Task. Print out the data exactly, keeping every image out of it.

Data segment.
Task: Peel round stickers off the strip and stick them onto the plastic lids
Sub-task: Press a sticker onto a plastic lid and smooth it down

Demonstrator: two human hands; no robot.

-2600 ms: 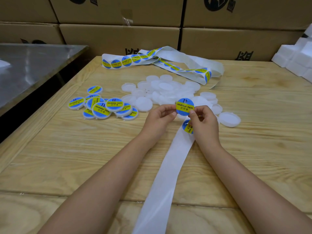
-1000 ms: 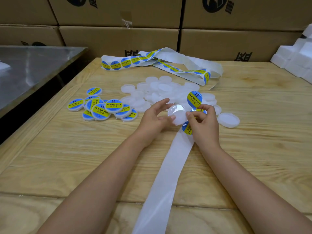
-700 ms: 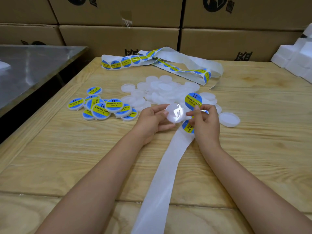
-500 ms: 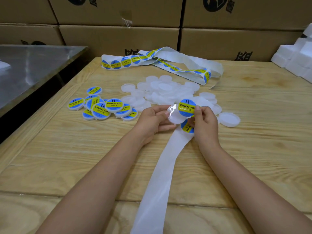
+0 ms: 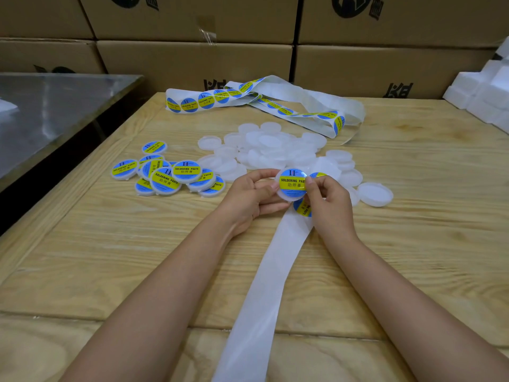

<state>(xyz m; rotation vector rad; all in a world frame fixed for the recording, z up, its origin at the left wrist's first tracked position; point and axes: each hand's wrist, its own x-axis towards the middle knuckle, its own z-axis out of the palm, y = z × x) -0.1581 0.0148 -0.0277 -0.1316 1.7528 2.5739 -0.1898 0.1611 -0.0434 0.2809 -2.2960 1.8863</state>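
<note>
My left hand (image 5: pixel 248 198) holds a white plastic lid (image 5: pixel 286 196) by its edge above the table. A round blue-and-yellow sticker (image 5: pixel 292 181) lies on the lid's top. My right hand (image 5: pixel 329 205) presses the sticker's right side with thumb and forefinger, and its lower fingers hold the white backing strip (image 5: pixel 264 285), with another sticker (image 5: pixel 302 209) showing under the palm. The bare strip runs down toward me. The strip's stickered end (image 5: pixel 209 99) lies coiled at the back of the table.
A heap of bare white lids (image 5: pixel 272 150) lies behind my hands, and one lone lid (image 5: pixel 375 193) sits to the right. Several labelled lids (image 5: pixel 165 175) are piled at the left. Cardboard boxes (image 5: pixel 192 62) stand behind, white foam blocks (image 5: pixel 484 92) at right, a metal table (image 5: pixel 49 106) at left.
My left hand picked a bare lid from the heap and raised it. My right hand brought the peeled sticker down onto the lid, where it now lies flat.
</note>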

Reply to the exercise.
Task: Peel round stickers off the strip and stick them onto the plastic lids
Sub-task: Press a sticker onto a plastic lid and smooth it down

Demonstrator: two human hands; no robot.

-2600 ms: 
-1000 ms: 
-700 ms: 
-500 ms: 
+0 ms: 

<state>(xyz m; rotation vector rad; all in a world frame fixed for the recording, z up, its origin at the left wrist's first tracked position; point and axes: each hand's wrist, its own x-axis towards the middle knuckle, its own z-axis out of the palm, y = z × x) -0.1581 0.0148 -0.0277 -0.1316 1.7528 2.5739 -0.1898 0.1611 -0.0434 0.2809 -2.2960 1.8863</state>
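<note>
My left hand (image 5: pixel 248 198) holds a white plastic lid (image 5: pixel 286 196) by its edge above the table. A round blue-and-yellow sticker (image 5: pixel 292 181) lies on the lid's top. My right hand (image 5: pixel 329 205) presses the sticker's right side with thumb and forefinger, and its lower fingers hold the white backing strip (image 5: pixel 264 285), with another sticker (image 5: pixel 302 209) showing under the palm. The bare strip runs down toward me. The strip's stickered end (image 5: pixel 209 99) lies coiled at the back of the table.
A heap of bare white lids (image 5: pixel 272 150) lies behind my hands, and one lone lid (image 5: pixel 375 193) sits to the right. Several labelled lids (image 5: pixel 165 175) are piled at the left. Cardboard boxes (image 5: pixel 192 62) stand behind, white foam blocks (image 5: pixel 484 92) at right, a metal table (image 5: pixel 49 106) at left.
My left hand picked a bare lid from the heap and raised it. My right hand brought the peeled sticker down onto the lid, where it now lies flat.
</note>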

Nothing remains to be added to this answer.